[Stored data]
+--

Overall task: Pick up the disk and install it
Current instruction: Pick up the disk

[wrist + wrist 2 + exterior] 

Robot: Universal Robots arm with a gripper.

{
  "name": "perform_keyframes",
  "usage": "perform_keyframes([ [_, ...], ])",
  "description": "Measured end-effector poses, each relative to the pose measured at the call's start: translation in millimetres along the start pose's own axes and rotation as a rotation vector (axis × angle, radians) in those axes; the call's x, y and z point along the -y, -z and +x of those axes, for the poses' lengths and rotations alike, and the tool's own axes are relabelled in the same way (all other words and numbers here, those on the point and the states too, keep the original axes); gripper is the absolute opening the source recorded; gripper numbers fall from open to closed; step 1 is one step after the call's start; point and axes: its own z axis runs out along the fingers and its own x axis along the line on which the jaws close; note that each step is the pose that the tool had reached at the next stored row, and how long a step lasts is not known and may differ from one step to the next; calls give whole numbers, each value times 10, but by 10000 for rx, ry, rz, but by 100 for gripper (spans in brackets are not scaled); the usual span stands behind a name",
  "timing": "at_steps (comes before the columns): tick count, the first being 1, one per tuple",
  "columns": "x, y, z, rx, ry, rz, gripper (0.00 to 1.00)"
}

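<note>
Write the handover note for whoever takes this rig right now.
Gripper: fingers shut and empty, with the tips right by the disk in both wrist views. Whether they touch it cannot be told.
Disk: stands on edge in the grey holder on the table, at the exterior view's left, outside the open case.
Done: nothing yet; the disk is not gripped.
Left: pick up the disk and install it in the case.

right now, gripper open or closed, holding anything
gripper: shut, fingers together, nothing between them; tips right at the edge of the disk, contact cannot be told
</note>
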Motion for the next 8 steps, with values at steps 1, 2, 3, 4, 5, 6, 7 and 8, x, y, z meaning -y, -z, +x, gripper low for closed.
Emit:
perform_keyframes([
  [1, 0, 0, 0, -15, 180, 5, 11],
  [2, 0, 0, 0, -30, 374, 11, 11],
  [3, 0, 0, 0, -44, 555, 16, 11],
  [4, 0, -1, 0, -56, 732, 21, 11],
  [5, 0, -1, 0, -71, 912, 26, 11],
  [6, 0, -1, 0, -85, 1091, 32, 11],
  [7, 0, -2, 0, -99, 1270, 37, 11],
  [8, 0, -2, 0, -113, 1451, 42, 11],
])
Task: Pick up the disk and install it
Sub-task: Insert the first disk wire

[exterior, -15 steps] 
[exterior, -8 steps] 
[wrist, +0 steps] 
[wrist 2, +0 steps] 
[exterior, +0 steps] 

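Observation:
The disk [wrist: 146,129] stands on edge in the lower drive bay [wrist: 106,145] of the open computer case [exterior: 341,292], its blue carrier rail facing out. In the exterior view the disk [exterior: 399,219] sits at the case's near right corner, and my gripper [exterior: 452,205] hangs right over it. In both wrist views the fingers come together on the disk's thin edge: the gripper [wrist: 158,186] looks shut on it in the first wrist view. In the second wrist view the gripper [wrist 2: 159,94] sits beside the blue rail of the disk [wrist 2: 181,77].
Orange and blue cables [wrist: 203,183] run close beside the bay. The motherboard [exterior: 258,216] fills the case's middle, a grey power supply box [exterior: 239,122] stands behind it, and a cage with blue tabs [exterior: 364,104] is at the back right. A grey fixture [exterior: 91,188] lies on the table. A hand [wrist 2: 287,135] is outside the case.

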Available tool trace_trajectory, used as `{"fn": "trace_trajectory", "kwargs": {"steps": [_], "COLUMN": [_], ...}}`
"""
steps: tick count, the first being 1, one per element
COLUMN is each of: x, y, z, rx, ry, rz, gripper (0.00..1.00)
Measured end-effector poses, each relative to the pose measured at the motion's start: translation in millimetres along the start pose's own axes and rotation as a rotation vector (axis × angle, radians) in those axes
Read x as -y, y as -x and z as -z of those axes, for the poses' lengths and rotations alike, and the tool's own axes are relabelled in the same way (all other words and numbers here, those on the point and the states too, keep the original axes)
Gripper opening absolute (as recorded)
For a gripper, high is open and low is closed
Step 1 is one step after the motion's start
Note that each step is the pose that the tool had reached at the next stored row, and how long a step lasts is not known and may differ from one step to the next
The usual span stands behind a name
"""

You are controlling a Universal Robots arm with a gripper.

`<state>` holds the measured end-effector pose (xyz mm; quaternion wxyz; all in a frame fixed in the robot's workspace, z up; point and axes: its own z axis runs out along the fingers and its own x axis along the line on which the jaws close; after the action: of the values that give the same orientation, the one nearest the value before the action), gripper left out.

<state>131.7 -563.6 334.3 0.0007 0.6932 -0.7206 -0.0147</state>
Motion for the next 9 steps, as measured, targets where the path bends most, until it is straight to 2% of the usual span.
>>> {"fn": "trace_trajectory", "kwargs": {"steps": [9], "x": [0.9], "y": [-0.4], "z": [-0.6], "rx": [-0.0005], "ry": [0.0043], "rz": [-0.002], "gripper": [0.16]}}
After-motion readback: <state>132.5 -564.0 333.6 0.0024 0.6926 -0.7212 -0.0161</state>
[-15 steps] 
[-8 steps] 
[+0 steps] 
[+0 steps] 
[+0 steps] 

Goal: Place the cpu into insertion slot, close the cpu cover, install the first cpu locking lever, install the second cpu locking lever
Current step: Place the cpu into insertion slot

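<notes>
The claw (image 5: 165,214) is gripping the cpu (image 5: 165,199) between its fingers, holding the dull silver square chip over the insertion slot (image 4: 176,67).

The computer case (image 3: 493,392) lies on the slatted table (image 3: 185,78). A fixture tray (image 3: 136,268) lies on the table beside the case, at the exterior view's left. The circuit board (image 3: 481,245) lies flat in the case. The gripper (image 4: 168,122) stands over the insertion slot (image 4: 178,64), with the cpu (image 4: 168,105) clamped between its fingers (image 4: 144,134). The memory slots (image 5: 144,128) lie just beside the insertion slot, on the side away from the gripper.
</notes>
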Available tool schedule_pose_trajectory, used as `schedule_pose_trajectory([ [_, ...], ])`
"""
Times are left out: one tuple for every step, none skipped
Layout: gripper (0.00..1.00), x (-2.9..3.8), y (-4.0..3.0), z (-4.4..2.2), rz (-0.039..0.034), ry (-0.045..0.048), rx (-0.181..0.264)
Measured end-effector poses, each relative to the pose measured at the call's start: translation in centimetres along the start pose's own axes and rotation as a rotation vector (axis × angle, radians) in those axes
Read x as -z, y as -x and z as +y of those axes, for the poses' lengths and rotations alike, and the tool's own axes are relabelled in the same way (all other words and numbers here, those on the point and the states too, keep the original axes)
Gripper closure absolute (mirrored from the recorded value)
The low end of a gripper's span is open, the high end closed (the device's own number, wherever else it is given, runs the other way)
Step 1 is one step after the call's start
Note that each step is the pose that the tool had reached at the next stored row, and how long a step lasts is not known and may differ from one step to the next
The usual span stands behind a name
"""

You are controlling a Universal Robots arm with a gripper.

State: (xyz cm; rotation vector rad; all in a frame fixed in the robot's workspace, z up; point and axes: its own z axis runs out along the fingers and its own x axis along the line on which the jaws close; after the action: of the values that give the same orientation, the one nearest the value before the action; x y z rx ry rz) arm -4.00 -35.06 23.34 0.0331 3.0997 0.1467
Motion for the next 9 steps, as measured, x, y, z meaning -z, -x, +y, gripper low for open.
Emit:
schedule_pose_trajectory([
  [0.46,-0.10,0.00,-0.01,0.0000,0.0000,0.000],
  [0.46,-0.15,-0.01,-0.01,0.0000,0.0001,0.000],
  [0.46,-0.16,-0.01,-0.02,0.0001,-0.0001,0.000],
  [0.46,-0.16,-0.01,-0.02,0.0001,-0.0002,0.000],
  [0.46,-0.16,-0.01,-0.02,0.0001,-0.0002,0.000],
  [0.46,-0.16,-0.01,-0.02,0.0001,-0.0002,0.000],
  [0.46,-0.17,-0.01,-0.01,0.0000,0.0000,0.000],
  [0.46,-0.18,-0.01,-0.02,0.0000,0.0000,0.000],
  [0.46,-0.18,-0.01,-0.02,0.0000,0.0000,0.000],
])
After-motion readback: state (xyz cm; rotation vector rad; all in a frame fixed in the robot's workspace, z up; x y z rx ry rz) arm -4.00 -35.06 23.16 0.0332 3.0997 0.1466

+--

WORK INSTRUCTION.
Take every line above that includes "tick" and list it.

YOUR RESPONSE.
  "timing": "at_steps (comes before the columns): tick count, the first being 1, one per tuple",
steps: tick count, the first being 1, one per element

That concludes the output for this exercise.